During this year's trip, students and faculty will spend the week visiting museums and sites in Havana and Trinidad that complement their lectures. By visiting iconic areas like La Habana Vieja and the Bay of Pigs, they will connect famous historical events to personal observations.
According to Pajakowski, the Cold War is the "long story of conflict and restraint" between the U.S. and Soviets, a political tight-rope walk of international rivalry that threatened both countries with nuclear annihilation. He hopes that his students use the class and the spring break excursion to "see how much this relationship affected us, how much the dynamic affected our country, and the influence that relationship has today."
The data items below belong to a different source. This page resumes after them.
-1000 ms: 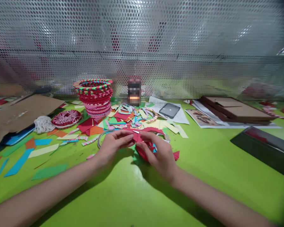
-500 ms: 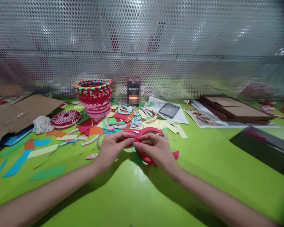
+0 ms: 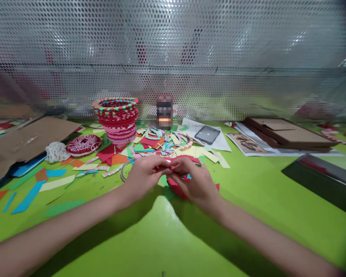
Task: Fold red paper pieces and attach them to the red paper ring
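Observation:
Pinched together at the middle of the view, the fingertips of my left hand (image 3: pixel 145 173) and my right hand (image 3: pixel 197 181) meet over red paper. A ring wrapped in red paper (image 3: pixel 178 189) hangs mostly behind my right hand, which grips its near left edge. My left hand is closed on the red strip at that edge; my fingers hide most of it. Beside my left hand lies a grey ring (image 3: pixel 123 173). Behind the hands spreads a heap of coloured paper scraps (image 3: pixel 152 140).
A stack of paper-wrapped rings (image 3: pixel 119 123) stands back left, near a red-and-white round piece (image 3: pixel 83 145) and white yarn (image 3: pixel 57 152). Cardboard (image 3: pixel 29 142) lies far left. Right are a tablet-like device (image 3: pixel 207 134), brown boards (image 3: pixel 288 134) and a dark box (image 3: pixel 323 184). Perforated metal (image 3: pixel 173 38) closes the back.
Both hands have curled closer together, covering more of the red strip and ring. The view has shifted slightly, so the table things sit a little further right.

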A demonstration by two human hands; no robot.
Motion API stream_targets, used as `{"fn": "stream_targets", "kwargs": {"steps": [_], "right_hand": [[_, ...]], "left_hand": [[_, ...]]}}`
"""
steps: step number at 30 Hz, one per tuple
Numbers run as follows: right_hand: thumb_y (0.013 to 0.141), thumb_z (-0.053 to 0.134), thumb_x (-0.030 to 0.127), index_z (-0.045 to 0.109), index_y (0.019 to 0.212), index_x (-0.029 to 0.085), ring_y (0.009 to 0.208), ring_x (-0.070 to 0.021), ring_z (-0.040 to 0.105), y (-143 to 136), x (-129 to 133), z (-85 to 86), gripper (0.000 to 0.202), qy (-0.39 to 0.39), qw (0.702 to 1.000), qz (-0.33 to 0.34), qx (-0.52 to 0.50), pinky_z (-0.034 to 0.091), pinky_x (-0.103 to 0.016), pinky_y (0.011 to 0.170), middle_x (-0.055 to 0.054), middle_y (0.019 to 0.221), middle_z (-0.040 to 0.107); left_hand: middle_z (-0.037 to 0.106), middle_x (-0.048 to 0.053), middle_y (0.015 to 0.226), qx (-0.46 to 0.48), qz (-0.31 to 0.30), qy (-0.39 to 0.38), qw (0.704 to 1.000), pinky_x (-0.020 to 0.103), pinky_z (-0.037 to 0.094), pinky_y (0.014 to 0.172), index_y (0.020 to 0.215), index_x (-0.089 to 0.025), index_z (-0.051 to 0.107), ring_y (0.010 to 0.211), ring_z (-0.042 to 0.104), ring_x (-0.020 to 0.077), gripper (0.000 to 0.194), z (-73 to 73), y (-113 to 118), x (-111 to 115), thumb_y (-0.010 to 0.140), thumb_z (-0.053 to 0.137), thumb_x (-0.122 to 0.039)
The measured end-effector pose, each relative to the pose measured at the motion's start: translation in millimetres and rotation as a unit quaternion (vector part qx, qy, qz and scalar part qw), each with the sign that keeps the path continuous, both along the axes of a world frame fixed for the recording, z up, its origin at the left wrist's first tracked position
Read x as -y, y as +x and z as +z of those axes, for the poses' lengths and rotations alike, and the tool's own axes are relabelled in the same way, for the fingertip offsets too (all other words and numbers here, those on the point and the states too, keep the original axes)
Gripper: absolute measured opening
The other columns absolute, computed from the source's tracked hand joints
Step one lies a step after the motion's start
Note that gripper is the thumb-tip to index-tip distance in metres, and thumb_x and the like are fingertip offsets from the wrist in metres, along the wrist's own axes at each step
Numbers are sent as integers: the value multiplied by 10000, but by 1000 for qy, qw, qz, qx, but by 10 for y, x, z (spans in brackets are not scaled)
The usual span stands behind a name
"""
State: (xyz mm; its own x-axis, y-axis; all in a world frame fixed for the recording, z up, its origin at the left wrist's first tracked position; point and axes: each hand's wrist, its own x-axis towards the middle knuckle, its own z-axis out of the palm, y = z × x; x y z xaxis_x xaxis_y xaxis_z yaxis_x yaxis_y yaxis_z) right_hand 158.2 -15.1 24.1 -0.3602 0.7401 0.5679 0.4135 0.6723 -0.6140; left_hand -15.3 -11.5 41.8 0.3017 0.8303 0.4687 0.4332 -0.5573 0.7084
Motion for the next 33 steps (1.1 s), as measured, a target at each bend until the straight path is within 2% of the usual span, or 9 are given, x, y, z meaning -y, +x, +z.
{"fn": "stream_targets", "kwargs": {"steps": [3, 7, 12, 18, 22, 25, 27, 29, 33], "right_hand": [[846, 579, 170, 505, 946, 219, 694, -171, 679, 23, -10, 169, 134, 11, 1000, -13, 7, 481, -261, 602, -37, 798, 726], [791, 529, 111, 431, 913, 228, 650, -155, 631, 61, -22, 395, 195, 1, 1000, -5, 9, 459, -257, 597, -8, 729, 662], [755, 525, 167, 374, 775, 242, 577, -131, 501, 94, -58, 476, 170, 15, 997, -68, 42, 408, -256, 555, 12, 665, 534], [760, 546, 190, 446, 808, 238, 583, -147, 529, 105, -67, 472, 121, 2, 994, -89, 63, 414, -270, 572, 0, 661, 584], [782, 577, 193, 522, 994, 223, 653, -201, 644, 212, -135, 481, 221, -43, 997, -40, 46, 468, -311, 641, -29, 718, 696], [798, 601, 247, 612, 886, 221, 720, -236, 679, 367, -242, 442, 92, -64, 995, -56, 58, 484, -335, 661, -63, 795, 728], [815, 599, 282, 648, 872, 220, 730, -242, 676, 464, -316, 385, 98, -53, 992, -86, 75, 484, -341, 658, -73, 827, 733], [812, 609, 287, 654, 838, 208, 679, -230, 666, 528, -375, 319, 94, -58, 990, -95, 92, 474, -324, 629, -65, 761, 723], [805, 606, 218, 653, 832, 199, 612, -202, 644, 533, -432, 225, 57, -81, 978, -103, 164, 426, -275, 564, -44, 691, 702]], "left_hand": [[661, 5, 702, -41, 19, 52, 998, 243, 423, 606, 747, -161, 638, 645, 582, 129, 151, 91, 72, -24, 749, 563, -30], [540, -36, 588, -14, 36, 118, 992, 219, 324, 526, 626, -170, 514, 564, 475, 106, 224, 170, 201, -91, 608, 463, 46], [441, -44, 553, 7, 25, 117, 993, 231, 264, 501, 576, -191, 405, 538, 401, 109, 211, 190, 300, -176, 560, 424, 19], [490, -37, 571, 4, -6, 126, 992, 228, 293, 517, 584, -186, 436, 556, 447, 112, 212, 223, 282, -226, 574, 428, 26], [643, -3, 697, -55, -41, 61, 996, 243, 396, 612, 720, -176, 599, 674, 576, 146, 94, 245, 159, -289, 774, 557, -112], [706, 56, 967, -161, 26, 51, 985, 299, 450, 722, 974, -189, 654, 860, 628, 201, 169, 128, -21, -345, 881, 553, -288], [691, 103, 1045, -273, 60, 93, 956, 360, 454, 783, 1018, -172, 665, 944, 614, 247, 214, -14, -157, -379, 901, 538, -299], [683, 121, 1087, -340, 59, 119, 931, 401, 455, 821, 1052, -158, 662, 996, 597, 270, 227, -163, -271, -408, 901, 539, -276], [664, 123, 1177, -369, 5, 137, 919, 417, 453, 890, 1146, -152, 629, 1073, 577, 265, 311, -355, -366, -449, 924, 506, -331]]}}
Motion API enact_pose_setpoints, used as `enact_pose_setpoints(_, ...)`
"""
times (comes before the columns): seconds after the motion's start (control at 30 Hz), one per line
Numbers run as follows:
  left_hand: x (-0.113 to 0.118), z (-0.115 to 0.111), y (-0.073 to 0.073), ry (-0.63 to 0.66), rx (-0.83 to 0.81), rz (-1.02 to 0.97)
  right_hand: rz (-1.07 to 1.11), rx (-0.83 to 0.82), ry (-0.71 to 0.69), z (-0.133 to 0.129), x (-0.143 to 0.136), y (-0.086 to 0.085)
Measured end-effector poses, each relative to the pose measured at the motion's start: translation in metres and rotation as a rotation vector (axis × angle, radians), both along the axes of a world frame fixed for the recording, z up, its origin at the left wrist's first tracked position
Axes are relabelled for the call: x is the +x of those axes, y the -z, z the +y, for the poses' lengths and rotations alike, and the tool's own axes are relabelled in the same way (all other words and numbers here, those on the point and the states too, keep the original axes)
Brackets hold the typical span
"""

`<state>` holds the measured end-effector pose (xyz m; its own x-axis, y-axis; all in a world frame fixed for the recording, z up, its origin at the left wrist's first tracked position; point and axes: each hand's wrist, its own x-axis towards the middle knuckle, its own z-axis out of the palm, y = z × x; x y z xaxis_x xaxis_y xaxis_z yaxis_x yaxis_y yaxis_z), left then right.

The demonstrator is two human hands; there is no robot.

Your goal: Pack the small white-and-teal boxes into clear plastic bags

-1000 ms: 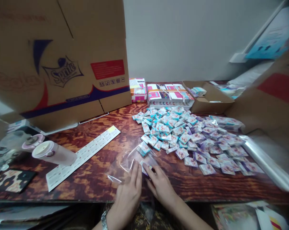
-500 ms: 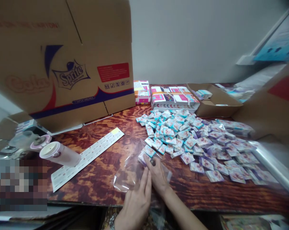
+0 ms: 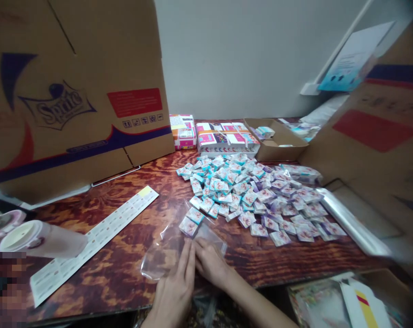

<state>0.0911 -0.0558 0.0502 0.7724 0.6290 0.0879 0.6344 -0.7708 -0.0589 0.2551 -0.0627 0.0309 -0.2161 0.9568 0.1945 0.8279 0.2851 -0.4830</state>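
Observation:
My left hand (image 3: 177, 280) rests on a clear plastic bag (image 3: 158, 257) near the table's front edge, its fingers stretched out and close together. Against those fingertips, my right hand (image 3: 211, 264) is closed at the bag, its fingers curled and their tips partly hidden. Just beyond my hands, a small white box with a red hand print (image 3: 188, 226) lies on the plastic. Touching its far side is a similar box with a blue edge (image 3: 195, 215). A large heap of such small boxes (image 3: 240, 187) spreads to the right, some blue-edged, some purple-edged.
Tall cartons stand left (image 3: 124, 136) and right (image 3: 374, 132). A printed strip (image 3: 107, 232) lies on the left, under a pale bottle (image 3: 52, 239). Wrapped packs (image 3: 227, 139) and a shallow cardboard tray (image 3: 295, 152) line the back. A clear roll (image 3: 353, 223) lies right.
My right hand has drawn back from the small boxes towards me, beside my left fingertips. The two boxes stay on the plastic. The view has turned to the right.

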Motion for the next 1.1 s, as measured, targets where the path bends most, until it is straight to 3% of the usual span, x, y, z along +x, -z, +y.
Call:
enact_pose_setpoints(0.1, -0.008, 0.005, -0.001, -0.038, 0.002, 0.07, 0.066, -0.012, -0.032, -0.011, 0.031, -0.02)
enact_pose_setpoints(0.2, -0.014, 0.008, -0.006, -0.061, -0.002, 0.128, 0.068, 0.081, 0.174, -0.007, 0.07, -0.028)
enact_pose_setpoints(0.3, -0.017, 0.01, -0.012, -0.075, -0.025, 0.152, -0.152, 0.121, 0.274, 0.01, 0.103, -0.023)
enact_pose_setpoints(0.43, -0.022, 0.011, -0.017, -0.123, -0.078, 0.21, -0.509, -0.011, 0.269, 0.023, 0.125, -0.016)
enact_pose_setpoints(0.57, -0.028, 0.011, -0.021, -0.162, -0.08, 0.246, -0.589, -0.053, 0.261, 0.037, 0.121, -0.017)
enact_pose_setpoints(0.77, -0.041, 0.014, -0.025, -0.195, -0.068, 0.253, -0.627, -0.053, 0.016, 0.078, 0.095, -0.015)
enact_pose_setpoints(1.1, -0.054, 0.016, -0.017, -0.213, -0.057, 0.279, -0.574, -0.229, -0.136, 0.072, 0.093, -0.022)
This is the third time the seminar has been offered at the college and the second time that students will travel to Cuba since former President Barack Obama announced that the U.S. would begin renewing relations with the island nation in 2015.
The faculty-led experiential program runs from March 4 to March 12.
About Global Seminars
The Office of International Programs offers short-term, semester and academic year study abroad programs to students in all academic majors. Global seminars, offered during the spring semester, combine classroom instruction throughout the semester and include an international component before the spring semester begins or during spring break. The global component enables Saint Anselm students to expand classroom learning, experiencing first-hand the content they learned on campus.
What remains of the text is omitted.